Silence again. My Mother blew her nose. She kept looking at me, then away, like you do at a party when you want to check out a stranger but you don’t want to seem obvious about it. My Father unbuttoned his coat and looked at the floor.
“How have you been?” he said after clearing his throat noisily.
“I’m okay, now, thanks,” I answered. “I’ll be leaving in a couple of days.”
“No, Dr. Browne says you should stay for another week,” he said. “I think — ”
“I’m alright, really,” I cut in. “I’ll leave when I think
I’m ready.”
“Now listen Franklin — ” The old look I knew so well had invaded his face, so I cut off what I knew was going to be an order.
“Dad, I’m sorry to interrupt. Let’s not start like this, okay?”
He accepted that and settled back into the sofa, crossing his ankles, an old habit. The plastic covering squeaked under his weight.
Silence again.
My Mother continued to twist her hanky around and around her thin hands.
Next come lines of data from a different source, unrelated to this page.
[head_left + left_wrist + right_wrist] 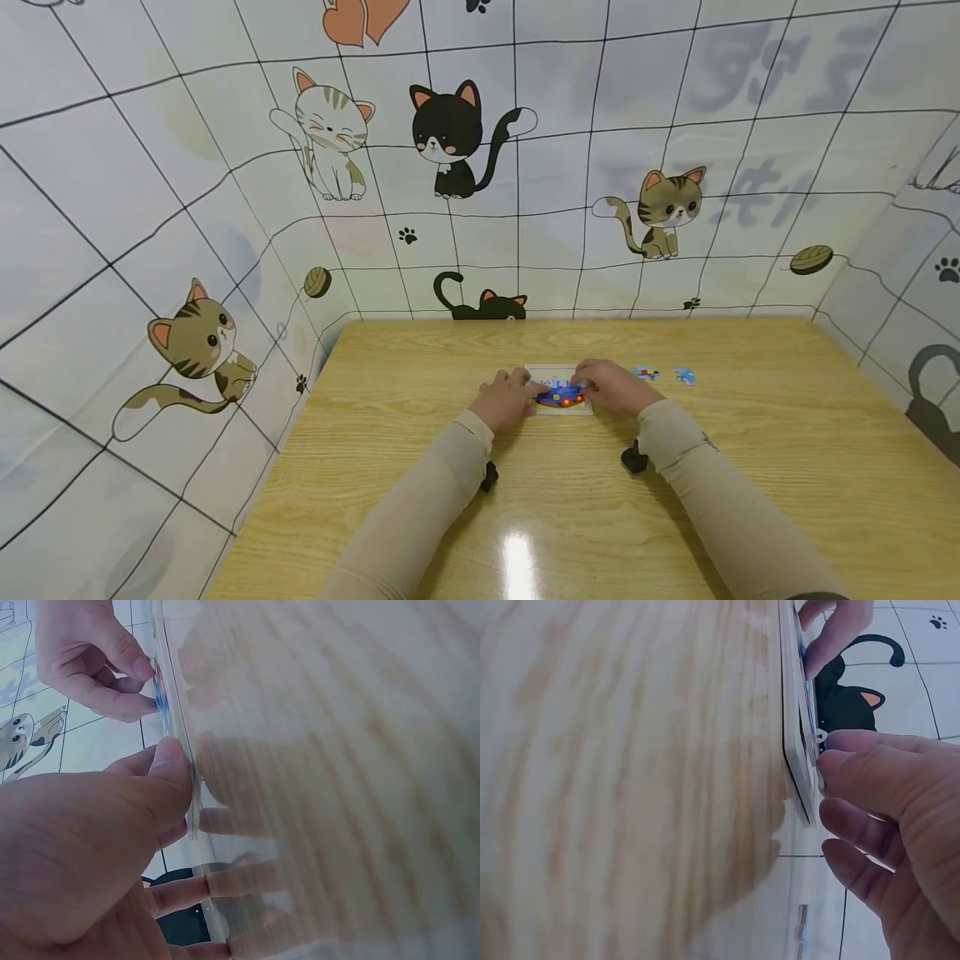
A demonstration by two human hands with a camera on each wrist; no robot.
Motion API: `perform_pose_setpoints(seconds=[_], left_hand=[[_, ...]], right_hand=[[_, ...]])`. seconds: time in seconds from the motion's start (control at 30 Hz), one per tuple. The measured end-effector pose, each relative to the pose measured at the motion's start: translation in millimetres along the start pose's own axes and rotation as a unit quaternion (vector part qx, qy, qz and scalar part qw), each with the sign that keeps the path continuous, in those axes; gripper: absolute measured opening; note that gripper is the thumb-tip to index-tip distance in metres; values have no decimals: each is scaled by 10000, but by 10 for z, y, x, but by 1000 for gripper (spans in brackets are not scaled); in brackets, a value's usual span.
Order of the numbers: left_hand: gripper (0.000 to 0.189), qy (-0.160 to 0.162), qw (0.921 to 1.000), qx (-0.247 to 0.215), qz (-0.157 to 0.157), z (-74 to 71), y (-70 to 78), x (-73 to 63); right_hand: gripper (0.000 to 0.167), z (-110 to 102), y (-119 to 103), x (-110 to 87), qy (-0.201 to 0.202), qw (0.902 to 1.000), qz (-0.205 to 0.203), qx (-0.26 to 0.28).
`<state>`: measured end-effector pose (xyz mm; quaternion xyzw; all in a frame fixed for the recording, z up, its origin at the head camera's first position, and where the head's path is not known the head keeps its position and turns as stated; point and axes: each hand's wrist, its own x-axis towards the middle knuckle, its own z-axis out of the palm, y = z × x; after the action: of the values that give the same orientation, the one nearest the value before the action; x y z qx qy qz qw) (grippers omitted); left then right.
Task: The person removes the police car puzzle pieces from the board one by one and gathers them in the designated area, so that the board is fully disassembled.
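A small jigsaw puzzle [557,402] with a blue, red and yellow picture lies in a flat whitish tray [558,412] on the table. My left hand [510,402] rests at the tray's left side, its index finger reaching over the picture. In the left wrist view, the left thumb touches the tray edge and other fingers touch the table. My right hand [611,387] is at the picture's upper right. Its thumb and index finger pinch a thin puzzle piece [822,778], mostly hidden by the fingertips, at the puzzle's surface.
Two loose blue puzzle pieces, one with red and yellow [646,372] and one lighter [684,375], lie right of the right hand. The wooden table [420,358] meets a cat-printed cloth wall [555,250] behind and at the sides.
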<state>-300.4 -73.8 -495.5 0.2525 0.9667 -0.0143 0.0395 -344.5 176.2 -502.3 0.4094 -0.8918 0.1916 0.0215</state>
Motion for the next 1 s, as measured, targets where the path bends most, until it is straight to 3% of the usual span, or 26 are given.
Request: perform_pose_setpoints(seconds=[0.53,1.0], left_hand=[[47,-9,10000,-82,-43,-49,8,-46],[48,-127,9997,-189,-112,-29,8,-23]], right_hand=[[17,77,112,-76,235,9883,699,1336],[18,92,121,-44,31,9944,642,836]])
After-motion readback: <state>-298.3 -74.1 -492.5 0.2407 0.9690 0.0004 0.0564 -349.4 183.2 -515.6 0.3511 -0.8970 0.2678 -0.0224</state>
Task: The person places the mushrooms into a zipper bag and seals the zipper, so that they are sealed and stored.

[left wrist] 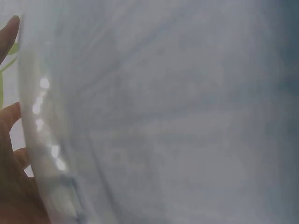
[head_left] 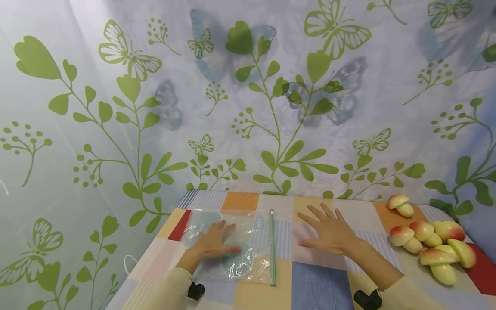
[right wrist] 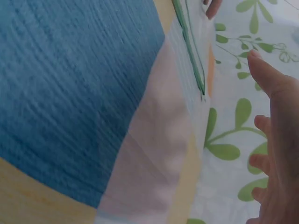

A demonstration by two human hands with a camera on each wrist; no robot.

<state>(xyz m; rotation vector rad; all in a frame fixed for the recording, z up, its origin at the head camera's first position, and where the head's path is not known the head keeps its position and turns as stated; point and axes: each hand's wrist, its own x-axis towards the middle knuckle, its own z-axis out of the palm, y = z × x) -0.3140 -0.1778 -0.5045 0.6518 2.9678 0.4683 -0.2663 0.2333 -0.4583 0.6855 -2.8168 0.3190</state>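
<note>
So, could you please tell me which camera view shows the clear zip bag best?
The head view: the whole clear zip bag lies flat under the left hand. The left wrist view shows only blurred plastic up close; the right wrist view catches just its green zip strip.

Your bench [head_left: 317, 275]: patchwork cloth, blocks of blue, yellow, orange, pink, red, plus grey-striped squares. Bag [head_left: 232, 245] under your left hand: clear plastic, green zip strip, pale teal round print. Fruit slices [head_left: 430, 245] at your right: red-blushed skin, pale yellow flesh. Curtain [head_left: 248, 94] behind: white, green leaf-and-butterfly print, faint blue-grey butterflies. Your sleeves [head_left: 166, 288]: pale yellow.
</note>
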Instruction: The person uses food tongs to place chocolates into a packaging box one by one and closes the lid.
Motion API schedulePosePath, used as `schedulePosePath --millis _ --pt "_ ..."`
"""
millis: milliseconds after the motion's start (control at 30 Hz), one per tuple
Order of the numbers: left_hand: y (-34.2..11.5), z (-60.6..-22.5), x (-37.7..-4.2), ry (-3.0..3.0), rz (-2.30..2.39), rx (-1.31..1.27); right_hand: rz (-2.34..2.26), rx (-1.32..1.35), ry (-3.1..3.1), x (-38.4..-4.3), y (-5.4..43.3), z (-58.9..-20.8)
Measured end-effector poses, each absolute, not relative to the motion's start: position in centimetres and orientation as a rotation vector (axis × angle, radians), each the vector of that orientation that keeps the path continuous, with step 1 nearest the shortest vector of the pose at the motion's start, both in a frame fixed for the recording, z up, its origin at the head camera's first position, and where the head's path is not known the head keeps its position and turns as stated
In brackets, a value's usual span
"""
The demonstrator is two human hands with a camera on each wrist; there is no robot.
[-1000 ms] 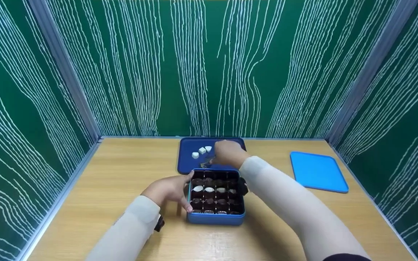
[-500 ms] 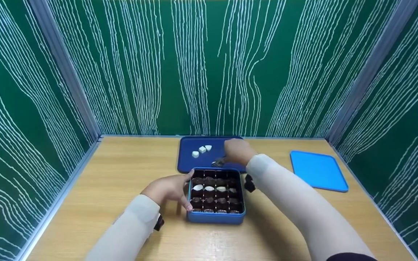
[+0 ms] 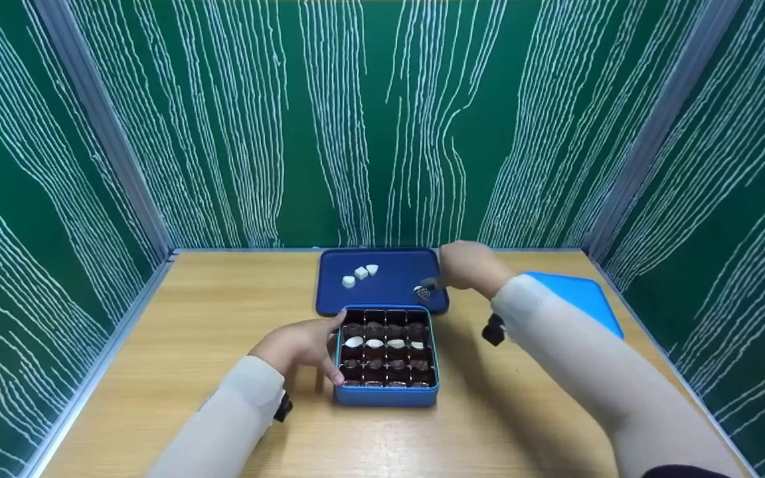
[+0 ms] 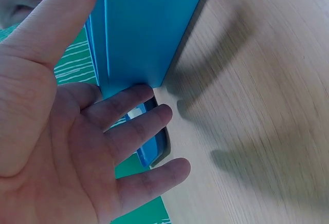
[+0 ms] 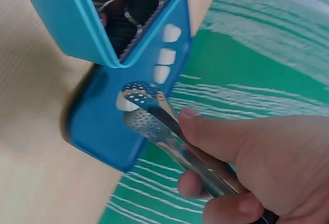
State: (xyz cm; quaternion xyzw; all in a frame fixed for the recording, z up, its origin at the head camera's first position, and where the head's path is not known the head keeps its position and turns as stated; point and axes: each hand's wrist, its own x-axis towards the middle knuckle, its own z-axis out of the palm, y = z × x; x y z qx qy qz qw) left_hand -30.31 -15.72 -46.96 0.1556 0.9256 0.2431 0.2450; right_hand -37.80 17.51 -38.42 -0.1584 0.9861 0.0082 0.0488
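Left sleeve, pale grey (image 3: 223, 418): covers the forearm, with a small black wrist device (image 3: 283, 406) below the left hand.

Left hand (image 3: 303, 342): fingers spread and straight, spanning the left wall of the box, thumb at its near left corner, forefinger at its far left corner.

Square blue box with raised walls (image 3: 386, 397): upright on the table, just right of the left hand, nearer the person than the right hand. Fitted with a glossy dark brown compartment insert (image 3: 376, 316); dark brown pieces in several rows, four white pieces (image 3: 374, 343) in one crosswise row.

Flat dark blue tray with low rim (image 3: 396, 265): just beyond the box, between the hands. On its left part, three small white pieces (image 3: 361, 273): rounded, cubic, pointed.

Fourth white piece (image 5: 126, 103): on the tray, left of the right hand, at the tongs' tips; whether gripped, cannot tell.

Silver metal tongs with perforated oval ends (image 5: 180, 152): directed leftward from the right hand, ends apart.

Right hand (image 3: 472, 267): pinching the tongs between thumb and fingers, over the tray's right edge.

Right sleeve, pale grey (image 3: 582, 352): crosses before a flat bright blue panel (image 3: 578, 302), right of the right hand.

Throughout: light wood-grain table (image 3: 223, 285).
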Motion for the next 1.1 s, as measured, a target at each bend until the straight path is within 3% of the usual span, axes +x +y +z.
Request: schedulePosePath --millis 300,567,767,1100 --pt "-15.8 -46.9 -30.4 2.503 0.693 0.413 0.064 -0.687 2.968 -31.7 17.5 -35.1" --pt "-15.7 -47.0 -30.4 2.495 0.699 0.412 0.196 -0.817 2.758 -26.8 15.9 -35.3" --pt "-15.7 -46.9 -30.3 2.509 0.677 0.416 0.426 -0.987 2.773 -25.9 14.6 -36.5" --pt "-15.4 -46.9 -30.3 2.504 0.691 0.415 0.697 -0.997 2.729 -25.7 11.8 -38.2"
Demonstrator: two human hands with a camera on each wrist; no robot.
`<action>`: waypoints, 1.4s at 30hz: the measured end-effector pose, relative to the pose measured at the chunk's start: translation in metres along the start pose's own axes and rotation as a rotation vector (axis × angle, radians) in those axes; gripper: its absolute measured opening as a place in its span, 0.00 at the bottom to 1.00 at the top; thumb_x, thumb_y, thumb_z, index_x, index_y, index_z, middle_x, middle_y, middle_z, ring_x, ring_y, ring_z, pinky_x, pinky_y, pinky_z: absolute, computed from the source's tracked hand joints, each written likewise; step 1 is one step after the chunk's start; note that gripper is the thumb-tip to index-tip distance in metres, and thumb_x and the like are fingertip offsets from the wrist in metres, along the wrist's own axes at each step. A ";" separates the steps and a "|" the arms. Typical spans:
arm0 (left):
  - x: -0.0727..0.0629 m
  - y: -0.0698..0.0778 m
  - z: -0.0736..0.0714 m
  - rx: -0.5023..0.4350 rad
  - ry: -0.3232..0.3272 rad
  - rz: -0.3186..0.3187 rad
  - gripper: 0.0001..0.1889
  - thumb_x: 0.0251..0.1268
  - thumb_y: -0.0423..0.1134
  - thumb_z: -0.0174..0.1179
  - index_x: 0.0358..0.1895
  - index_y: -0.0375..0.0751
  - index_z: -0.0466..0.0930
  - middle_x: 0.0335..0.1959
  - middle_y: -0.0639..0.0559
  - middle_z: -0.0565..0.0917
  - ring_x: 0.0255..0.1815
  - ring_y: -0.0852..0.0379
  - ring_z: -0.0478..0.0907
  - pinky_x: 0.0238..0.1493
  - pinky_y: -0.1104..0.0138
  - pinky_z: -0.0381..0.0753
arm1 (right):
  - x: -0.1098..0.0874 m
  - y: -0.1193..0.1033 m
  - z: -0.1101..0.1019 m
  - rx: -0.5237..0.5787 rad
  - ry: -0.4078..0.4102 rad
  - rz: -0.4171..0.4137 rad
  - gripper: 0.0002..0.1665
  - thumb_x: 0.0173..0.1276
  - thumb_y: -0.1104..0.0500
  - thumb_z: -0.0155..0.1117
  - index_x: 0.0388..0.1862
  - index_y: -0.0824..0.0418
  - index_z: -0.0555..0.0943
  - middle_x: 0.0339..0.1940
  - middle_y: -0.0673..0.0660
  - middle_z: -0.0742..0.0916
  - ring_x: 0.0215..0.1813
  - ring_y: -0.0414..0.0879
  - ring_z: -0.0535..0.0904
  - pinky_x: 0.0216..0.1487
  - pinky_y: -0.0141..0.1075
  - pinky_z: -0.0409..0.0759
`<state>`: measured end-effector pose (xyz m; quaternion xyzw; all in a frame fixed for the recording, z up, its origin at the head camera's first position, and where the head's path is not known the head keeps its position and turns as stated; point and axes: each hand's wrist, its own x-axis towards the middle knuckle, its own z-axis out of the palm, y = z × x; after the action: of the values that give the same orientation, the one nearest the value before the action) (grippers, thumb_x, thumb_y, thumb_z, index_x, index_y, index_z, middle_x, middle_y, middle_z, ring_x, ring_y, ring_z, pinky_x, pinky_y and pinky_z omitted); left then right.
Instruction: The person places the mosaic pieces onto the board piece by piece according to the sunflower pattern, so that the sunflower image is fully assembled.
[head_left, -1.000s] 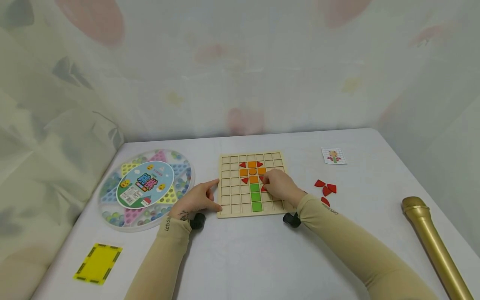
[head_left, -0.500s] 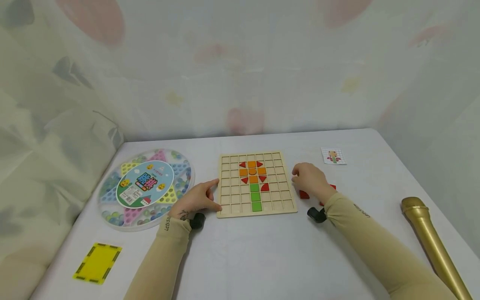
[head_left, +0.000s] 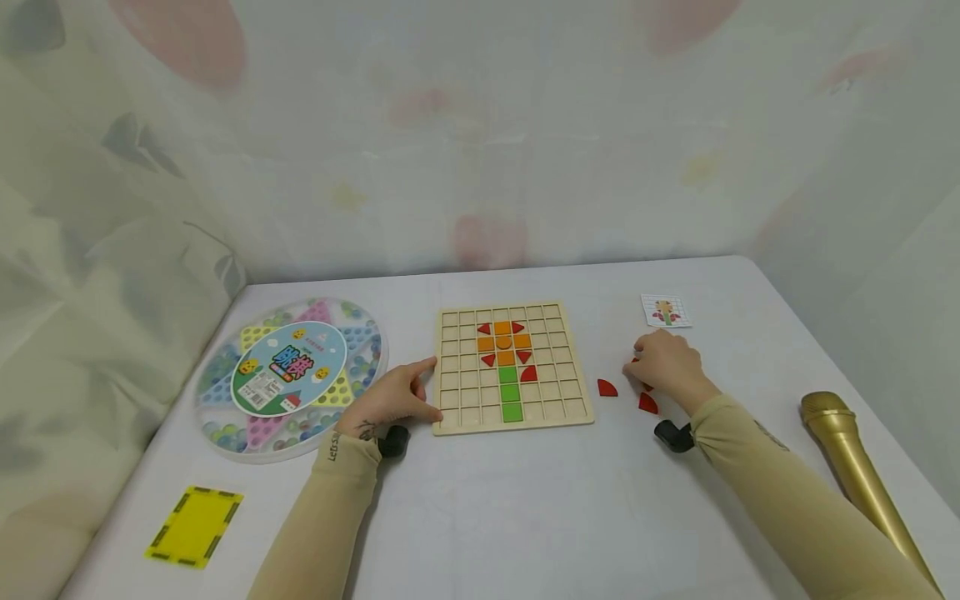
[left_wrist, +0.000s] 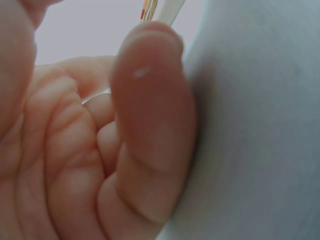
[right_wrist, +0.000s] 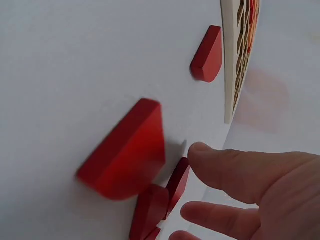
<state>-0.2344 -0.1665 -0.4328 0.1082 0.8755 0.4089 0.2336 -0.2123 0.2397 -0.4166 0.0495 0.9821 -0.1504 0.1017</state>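
Note:
The wooden grid board (head_left: 465, 396) carries orange, green and red tiles in a flower-like pattern, including a red quarter-round tile (head_left: 528, 374). My left hand (head_left: 390, 396) rests at its left edge, thumb and forefinger spread against the rim; in the left wrist view the other fingers curl loosely behind. Right of the board, my right hand (head_left: 666, 367) reaches over several loose red quarter-round tiles (head_left: 607, 388). The right wrist view shows thumb and fingers apart, the thumb tip right by a red tile (right_wrist: 177, 187), with another red tile (right_wrist: 127, 155) close to the camera.
A small printed pattern card (head_left: 666, 312) lies behind my right hand. A gold microphone (head_left: 862, 467) lies at the right. To the left are a round Chinese-checkers set (head_left: 367, 333) with marbles and a yellow rectangular card (head_left: 197, 527).
My right hand has left the board, where a red quarter-round tile lies beside the green column, and moved right to the loose red tiles. The left hand has stayed at the board's edge.

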 end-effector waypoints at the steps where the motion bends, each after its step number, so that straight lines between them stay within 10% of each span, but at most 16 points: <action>1: 0.000 0.000 0.000 0.005 0.001 0.002 0.53 0.36 0.36 0.76 0.72 0.47 0.54 0.24 0.47 0.72 0.20 0.56 0.64 0.21 0.67 0.64 | -0.001 0.001 0.000 -0.011 0.005 0.004 0.24 0.57 0.52 0.61 0.48 0.67 0.80 0.41 0.64 0.82 0.39 0.60 0.73 0.37 0.51 0.72; 24: 0.000 0.000 0.001 -0.005 0.009 -0.010 0.53 0.36 0.36 0.75 0.72 0.47 0.55 0.24 0.48 0.71 0.21 0.56 0.64 0.21 0.68 0.64 | -0.003 -0.005 0.003 0.105 -0.003 -0.055 0.05 0.60 0.61 0.60 0.28 0.62 0.74 0.24 0.56 0.80 0.25 0.48 0.73 0.35 0.45 0.68; 28: 0.001 -0.001 0.001 0.002 0.010 -0.012 0.53 0.36 0.36 0.76 0.72 0.48 0.55 0.24 0.48 0.71 0.21 0.56 0.65 0.21 0.68 0.64 | -0.001 -0.017 0.003 0.208 0.031 -0.138 0.02 0.61 0.63 0.59 0.32 0.62 0.75 0.30 0.58 0.81 0.28 0.49 0.74 0.27 0.37 0.72; 35: 0.001 -0.001 0.001 -0.001 0.007 -0.007 0.53 0.36 0.36 0.76 0.72 0.47 0.55 0.24 0.48 0.71 0.21 0.56 0.65 0.21 0.67 0.64 | 0.005 -0.054 0.002 0.275 -0.004 -0.362 0.15 0.67 0.67 0.52 0.49 0.66 0.80 0.44 0.62 0.83 0.45 0.52 0.75 0.50 0.46 0.74; 42: 0.001 -0.001 0.000 -0.006 0.009 -0.016 0.53 0.35 0.36 0.76 0.71 0.48 0.56 0.24 0.48 0.71 0.21 0.56 0.65 0.21 0.68 0.64 | 0.014 -0.082 0.009 0.284 -0.105 -0.411 0.14 0.62 0.66 0.59 0.48 0.66 0.77 0.34 0.57 0.80 0.36 0.48 0.72 0.39 0.37 0.72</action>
<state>-0.2354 -0.1664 -0.4344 0.0988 0.8762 0.4102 0.2330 -0.2347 0.1602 -0.4046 -0.1454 0.9339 -0.3069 0.1117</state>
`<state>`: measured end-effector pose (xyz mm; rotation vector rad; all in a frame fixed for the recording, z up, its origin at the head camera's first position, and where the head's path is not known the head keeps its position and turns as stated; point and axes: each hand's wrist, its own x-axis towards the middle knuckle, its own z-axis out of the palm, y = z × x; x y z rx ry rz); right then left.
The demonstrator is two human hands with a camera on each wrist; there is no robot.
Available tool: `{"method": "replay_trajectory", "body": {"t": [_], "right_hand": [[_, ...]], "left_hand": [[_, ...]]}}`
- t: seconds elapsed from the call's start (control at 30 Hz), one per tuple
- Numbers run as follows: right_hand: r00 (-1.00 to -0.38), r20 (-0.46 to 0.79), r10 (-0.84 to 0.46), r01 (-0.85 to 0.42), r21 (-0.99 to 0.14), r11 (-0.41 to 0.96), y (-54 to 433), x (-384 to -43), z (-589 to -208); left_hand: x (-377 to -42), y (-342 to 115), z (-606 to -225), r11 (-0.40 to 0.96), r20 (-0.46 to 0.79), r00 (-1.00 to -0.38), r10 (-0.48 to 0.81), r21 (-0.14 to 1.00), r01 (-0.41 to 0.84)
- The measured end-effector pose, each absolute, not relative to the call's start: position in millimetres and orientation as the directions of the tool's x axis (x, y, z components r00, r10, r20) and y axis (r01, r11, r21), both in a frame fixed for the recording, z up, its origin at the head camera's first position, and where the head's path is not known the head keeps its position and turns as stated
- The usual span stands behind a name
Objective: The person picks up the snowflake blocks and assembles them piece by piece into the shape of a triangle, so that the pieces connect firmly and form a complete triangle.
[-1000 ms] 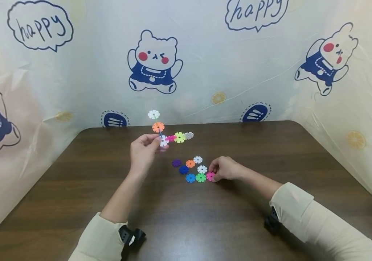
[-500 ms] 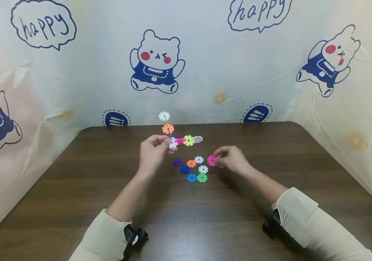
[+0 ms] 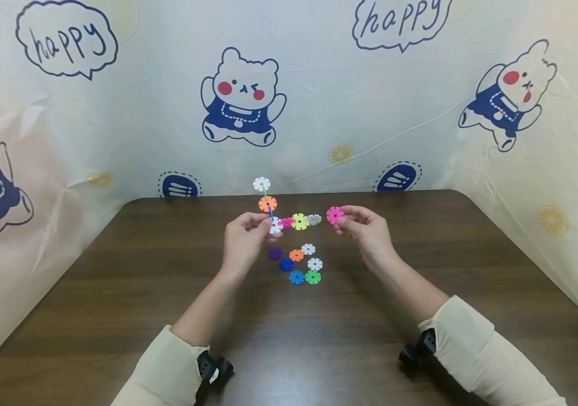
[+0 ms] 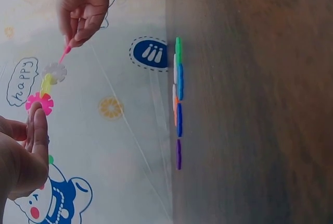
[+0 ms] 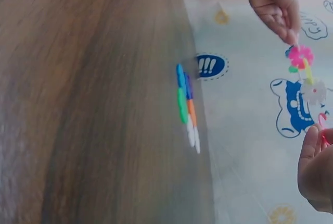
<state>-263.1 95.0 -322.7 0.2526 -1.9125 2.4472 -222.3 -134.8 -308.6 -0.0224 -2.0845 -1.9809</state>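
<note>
My left hand pinches a white notched disc at the corner of a linked, L-shaped chain. Upward from it run an orange disc and a white disc, joined through thin edge-on pieces. To the right run a pink piece, a yellow-green disc and a greyish clear disc at the end. Between thumb and fingers of my right hand is a pink notched disc, held a small gap to the right of the clear disc. Fingers partly cover the white disc.
Several loose discs lie flat on the brown table below the chain, among them a purple disc, an orange disc and a green disc. A printed curtain hangs behind the table's far edge.
The right hand has lifted the pink disc off the table, from beside the green one, up to the chain's right end. My left hand and the chain have shifted right and slightly down.
</note>
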Motion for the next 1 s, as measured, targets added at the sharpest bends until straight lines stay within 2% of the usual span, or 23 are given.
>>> {"method": "replay_trajectory", "body": {"t": [1.0], "right_hand": [[-0.99,0.035,-0.135,0.003,-0.963,-0.27,88,-251,-314]], "left_hand": [[-222,-133,-311,0.056,0.199,-0.966,-0.164,0.98,0.192]]}}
“Will you …” she began. “Will you be coming home, then?”
This question was quite a statement. The very fact that she didn’t assume I’d come back or that my Father didn’t demand it told me that things had changed. A breakthrough.
I realized then, looking at their uncomfortable postures and hesitant, almost embarrassed faces that they were as confused as I was. Who was this stranger who confronted them, puffing away on a little pipe, sick and bandaged? Was he crazy? as Dr. Browne had probably told them. Would he blow up in front of them or fall down in a fit?
Mary once told me that the person who cares least about a relationship controls it. I realized that, i
f I wanted to, I could control this situation. But I didn’t want to. And I especially didn’t want to hurt them anymore, or get revenge, or any of that crap. I just wanted to be taken seriously. I thought about what Mrs. Owens had said and it fit exactly with Mary’s advice. I was a different person than the one who left these two parents months (or was it centuries?) ago. I did not intend to go back.
“I don’t know,” I answered my Mother. “I…maybe... I don’t know what I want to do yet.”
More silence.
“It’s not too late to go back to school, Franklin,” said my Mother hopelessly, like she felt she ought to try at least once. “The university would probably accept you as a late registration. Your Father could speak to them.” She rushed on, “You could come home and…” She trailed off after looking at my face.
“No, Mom. That’s out. Definitely. Besides, I missed my diploma. I didn’t write the finals.”
“They gave it to you on your term work. But you missed the scholarship,” said my Father bitterly.
“I don’t care, Dad, I just don’t.”
He looked away, out the window. This was hard for him. He and my Mother had had it all planned and I wrecked it.
“Mom and Dad,” I began a new tack, remembering Mrs. Owens, “I want to say something and I’m not sure how to. I’m sorry I did this to you.”
My Mother began crying, silently.
“I just want you to know it wasn’t your fault, my running away. I thought it was, but it wasn’t. It isn’t anybody’s fault.”
“Oh, Franklin,” her voice cracked. “We were afraid you were dead. The police … We had to check all the hospitals…; the morgue…;” She broke down. Then anger swept into her voice. “How could you? How could you do that to me?”